What you should do: Your copy of the listing must be exact and must hold no images.

Raw data:
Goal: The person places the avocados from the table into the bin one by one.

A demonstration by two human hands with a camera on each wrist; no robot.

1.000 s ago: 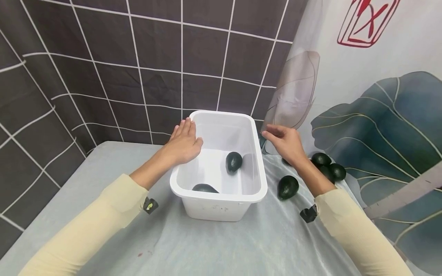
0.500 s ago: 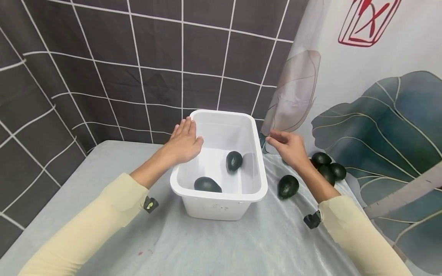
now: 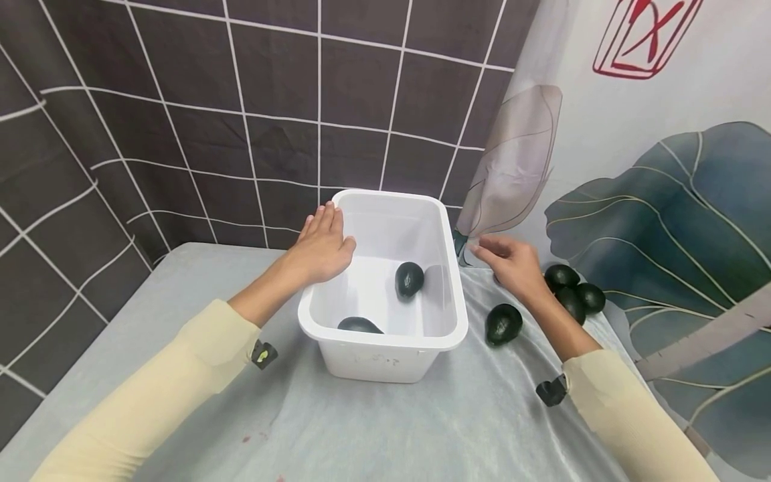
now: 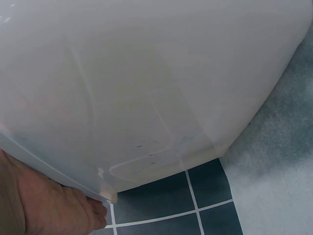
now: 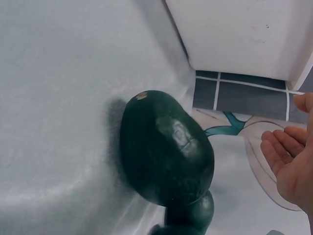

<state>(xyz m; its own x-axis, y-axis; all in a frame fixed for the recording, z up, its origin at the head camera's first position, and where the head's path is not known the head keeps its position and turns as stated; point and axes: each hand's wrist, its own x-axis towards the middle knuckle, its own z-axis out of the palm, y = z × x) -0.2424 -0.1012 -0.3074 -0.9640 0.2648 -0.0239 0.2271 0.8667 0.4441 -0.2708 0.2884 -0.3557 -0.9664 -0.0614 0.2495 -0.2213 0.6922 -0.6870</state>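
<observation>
As the left hand (image 3: 322,253), fingers together, touches a white rectangular plastic tub (image 3: 385,340), I see the right hand (image 3: 510,266), fingers loosely bent, near dark-green oval avocados (image 3: 503,324).

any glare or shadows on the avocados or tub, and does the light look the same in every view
Head view: brightest, with a small highlight on the avocado inside the white tub; left wrist view: dimmer, the tub's wall greyish; right wrist view: glare on the nearest avocado, soft shadow on the cloth left of it.
</observation>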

Response:
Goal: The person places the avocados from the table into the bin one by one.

A demonstration by two human hands with a camera on each wrist; no robot.

1.000 s ago: 
0.500 s ago: 
now: 
now: 
now: 

<state>(xyz m; its own x-axis, y-axis; all in a frame fixed for the recording, z up, its origin at the head camera's first position, and where the head's path is not known the head keeps its position and turns as stated; point and axes: each hand's wrist, its own x-axis towards the middle knuckle, its own z-axis out of the palm, y = z × x) -0.2424 -0.1012 -0.3074 -0.9640 0.2648 -0.0239 0.2271 0.8667 0.4441 -0.2708 0.2884 -0.3557 -0.9664 -0.0614 0.2495 -0.2213 0.6922 -0.6870</state>
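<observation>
As the left hand (image 3: 322,253), fingers together, touches a white rectangular plastic tub (image 3: 385,340), I see the right hand (image 3: 510,266), fingers loosely bent, near dark-green oval avocados (image 3: 503,324).

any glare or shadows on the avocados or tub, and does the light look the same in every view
Head view: brightest, with a small highlight on the avocado inside the white tub; left wrist view: dimmer, the tub's wall greyish; right wrist view: glare on the nearest avocado, soft shadow on the cloth left of it.
</observation>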

The answer requires no additions.